The moon was high and bright and set the water to sparkling, but the priest couldn’t appreciate the beauty of the scene. Fire crackled behind him; the bodies of the dead were being burned in a clearing. He’d insisted that they be burned immediately-their clothes, their possessions, everything should join them in the fire. What couldn’t be burned had to be buried beneath the earth. He considered all the goblins scavengers, and he prayed to Zeboim that they had enough sense not to loot the diseased corpses for clothes and blankets.

Remembering, he reached in his pocket and pulled out the knife; the scabbard and the leather-wrapped pommel would also be thick with disease. He nearly tossed it into the river. Horace would be taking a chance if he kept something like Spikehollow’s knife, probably as disease-ridden as the dead goblin. He should throw it away, he knew.

Instead, he replaced it in his pocket; it was too precious a thing to give up. One knife would do nothing against that many goblins. But he wanted the knife so he could end his own life if the first symptoms of the disease appeared. Horace would not allow himself to suffer the way the sick goblins were suffering.

Horace listened to the river shush by as he slipped his hands into the cool waters to wash them off. A chorus of whistles and what sounded like birdsong rose. Frogs or toads or both, the happy noise was a relief compared to the moans of the sick and the wails of the mourners. He splashed water on his face and edged out into the shallows, nearly slipping on an algae-covered stretch of slate. He scrubbed his arms and chest and waded out until the river reached his waist. He felt the insistent tug of its current, and for a moment he considered wading out farther still until the current pulled him under and ended his despair.

He was a devoted man and believed that Zeboim would send his soul to the place where spirits drift for a pleasant eternity. Death could well be preferable to his existence. Damn Grallik for talking him into their escapade! Better that the earthquakes had sucked him down or the volcanoes had buried him in ash. Better such a fate than watching the goblins suffer so and finding his divine magic impotent.

Yet the soothing waters revived him a little.

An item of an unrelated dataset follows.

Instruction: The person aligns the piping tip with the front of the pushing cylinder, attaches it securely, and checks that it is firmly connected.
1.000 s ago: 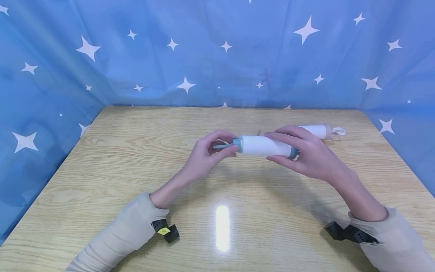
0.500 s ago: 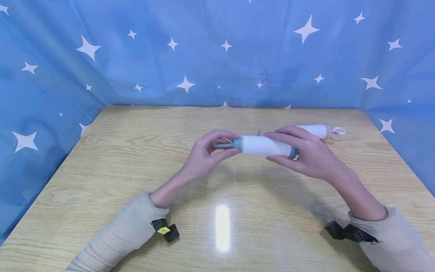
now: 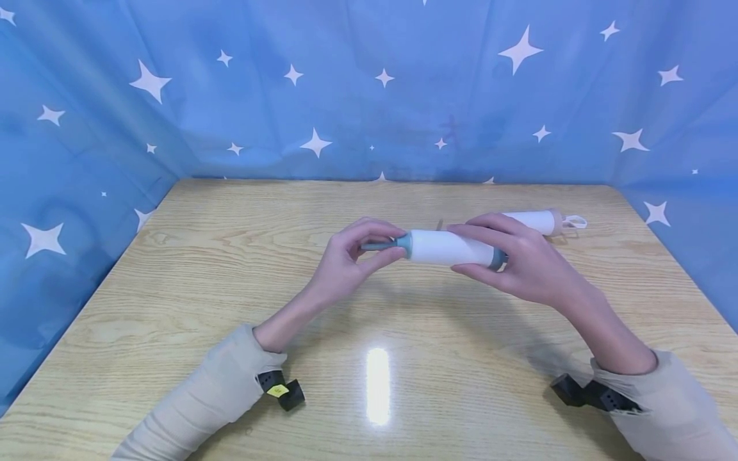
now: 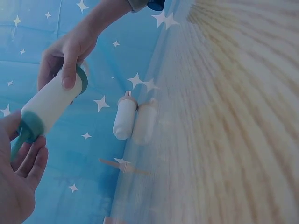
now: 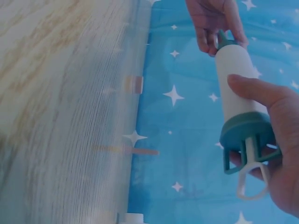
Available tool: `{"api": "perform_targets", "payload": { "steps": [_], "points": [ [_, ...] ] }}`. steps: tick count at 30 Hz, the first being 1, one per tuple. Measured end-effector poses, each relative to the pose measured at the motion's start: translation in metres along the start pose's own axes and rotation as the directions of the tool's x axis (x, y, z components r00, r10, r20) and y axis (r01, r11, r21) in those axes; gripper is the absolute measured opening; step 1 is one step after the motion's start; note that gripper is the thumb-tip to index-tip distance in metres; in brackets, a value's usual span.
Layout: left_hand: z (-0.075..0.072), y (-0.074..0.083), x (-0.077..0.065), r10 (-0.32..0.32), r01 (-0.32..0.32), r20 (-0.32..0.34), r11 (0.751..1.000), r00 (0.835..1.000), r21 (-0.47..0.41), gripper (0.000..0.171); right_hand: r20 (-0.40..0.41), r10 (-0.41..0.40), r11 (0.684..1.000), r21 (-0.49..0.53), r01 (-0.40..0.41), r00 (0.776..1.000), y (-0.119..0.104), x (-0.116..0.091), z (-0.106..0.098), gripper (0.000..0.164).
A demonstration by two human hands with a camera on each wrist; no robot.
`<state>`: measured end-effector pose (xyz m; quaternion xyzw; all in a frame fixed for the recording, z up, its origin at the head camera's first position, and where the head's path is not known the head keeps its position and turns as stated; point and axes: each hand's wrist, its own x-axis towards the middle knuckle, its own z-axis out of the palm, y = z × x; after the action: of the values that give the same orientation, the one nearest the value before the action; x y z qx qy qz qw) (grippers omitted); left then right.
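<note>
A white piping syringe [image 3: 435, 246] with teal ends is held level above the table. My left hand [image 3: 352, 259] pinches its teal nozzle cap [image 4: 32, 126] between thumb and fingers; the narrow nozzle points into that palm. Around the other end of the barrel, my right hand [image 3: 527, 269] grips with thumb and fingers. The right wrist view shows the teal end cap [image 5: 247, 130] with finger loops and a white plunger ring [image 5: 253, 181] beside that palm. Behind my right hand lies a second white syringe [image 3: 533, 222] with a beige end, partly hidden in the head view.
The wooden table [image 3: 173, 288] runs back to a blue curtain [image 3: 369, 96] with white stars. A thin pinkish stick [image 5: 145, 151] and a small pinkish piece [image 5: 135, 85] show near the table's far edge. Each sleeve carries a black wrist camera [image 3: 282, 389].
My left thumb and fingers have shifted slightly around the nozzle cap, and the nozzle has turned a little. My right hand and the barrel stay in place.
</note>
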<state>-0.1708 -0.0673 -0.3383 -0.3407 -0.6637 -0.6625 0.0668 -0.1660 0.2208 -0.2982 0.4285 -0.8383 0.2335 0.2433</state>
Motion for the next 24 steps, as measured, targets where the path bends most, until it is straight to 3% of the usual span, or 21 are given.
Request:
{"api": "perform_targets", "payload": {
  "steps": [7,13,16,24],
  "points": [
    [0.0009,0.0020,0.0001,-0.071,0.071,-0.018,0.997,0.997,0.016,0.029,-0.007,-0.011,1.000,-0.012,0.010,1.000,-0.0010,0.0005,-0.0004,0.060],
    [0.0003,0.0016,-0.0004,-0.143,0.145,0.027,0.985,0.989,-0.094,0.028,-0.009,-0.012,1.000,-0.009,0.011,1.000,-0.0015,0.0008,-0.0016,0.060],
    [-0.0001,0.0016,-0.0003,-0.146,0.150,0.043,0.983,0.988,-0.105,0.026,-0.006,-0.009,1.000,-0.006,0.008,1.000,-0.0016,0.0006,-0.0018,0.061],
    [0.0009,0.0031,-0.0004,-0.108,0.109,0.026,0.994,0.994,-0.022,0.029,-0.001,-0.005,1.000,-0.003,0.005,1.000,-0.0013,-0.0003,-0.0023,0.062]
  ]
}}
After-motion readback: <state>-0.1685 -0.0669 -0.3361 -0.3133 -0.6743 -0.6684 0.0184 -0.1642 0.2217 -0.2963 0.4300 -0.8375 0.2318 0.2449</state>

He stood in the shallow part of the river for quite some time, his back to the goblins and eyes cast down at the moon’s reflection. After a while his head bobbed forward, and he felt impossibly weary. He could fall asleep right there and drift away down the river. Again, he thought, drowning might not be so bad.

But for some reason Zeboim had tasked him with his terrible situation, had indeed nudged him to follow Grallik in his mad plan to join the goblins. If the Sea Mother had put him on his course, he had little choice but to see things through.

He returned to the bank. His wet leather leggings clung like a second skin and made his legs feel heavier still. Even in the moonlight, he could tell the river had not washed all the blood out of the leather. He should burn the leggings; they were no doubt thick with the disease. But he had nothing else to wear. As tattered and germ ridden as they were, they were all he had. And his pride would not allow him to go naked among the savages, those goblins.

Horace let the water run off him and focused once more on the trills and melodic croaks of the frogs. The breeze cooled and energized him.

“Zebir Jotun, Zura the Maelstrom,” he began. His fingers glowed orange as he returned to the black willow and the goblins beneath it. He eyed the closest ones, evaluating which to try to work on next. “By the silvery hair of the precious Sea Mother … no!”

Horace had healed him just the day before, thought for certain he’d erased the last vestige of disease. Yet there he was again; it was Kenosh, stretched out between a goblin and a hobgoblin.

The Dark Knight coughed deeply and shivered. And even in the shadows of the dead tree, the priest saw the black spots on the man’s face.